Instructions for the task
Restate the full listing word for word and leave the pictures out.

Dataset section
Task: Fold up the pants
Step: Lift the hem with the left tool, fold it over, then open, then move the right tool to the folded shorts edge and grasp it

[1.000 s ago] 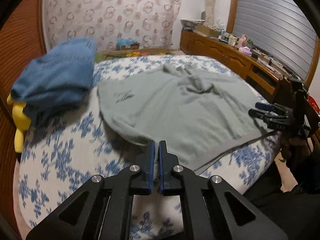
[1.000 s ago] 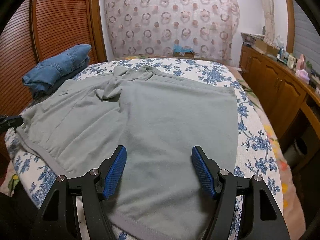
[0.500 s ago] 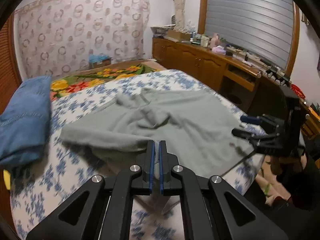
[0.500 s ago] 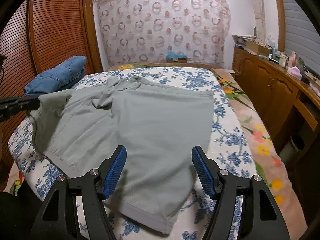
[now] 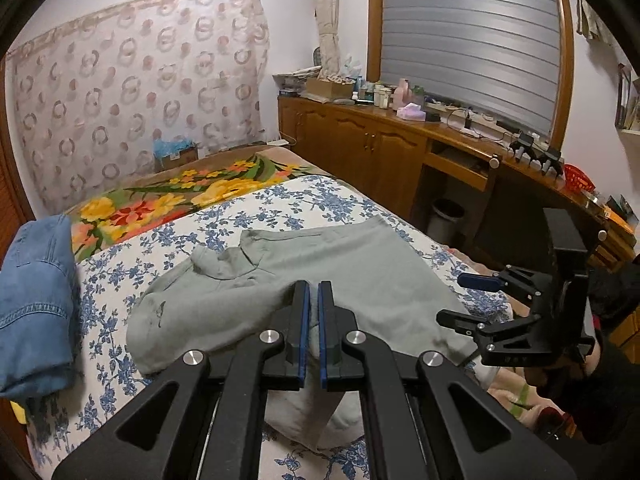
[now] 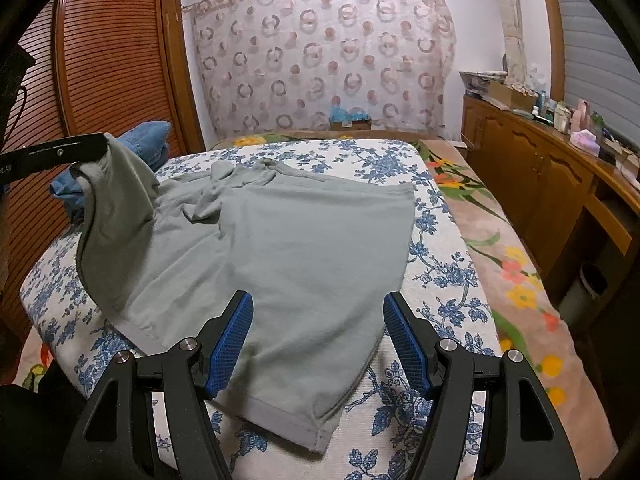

Answer
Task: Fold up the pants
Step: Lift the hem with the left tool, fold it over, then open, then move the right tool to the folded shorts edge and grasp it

[1.000 s ago] 
[1.000 s ago] 
[0.500 s ago] 
[0.500 s ago] 
[now] 
[now] 

The work on this exercise is finished.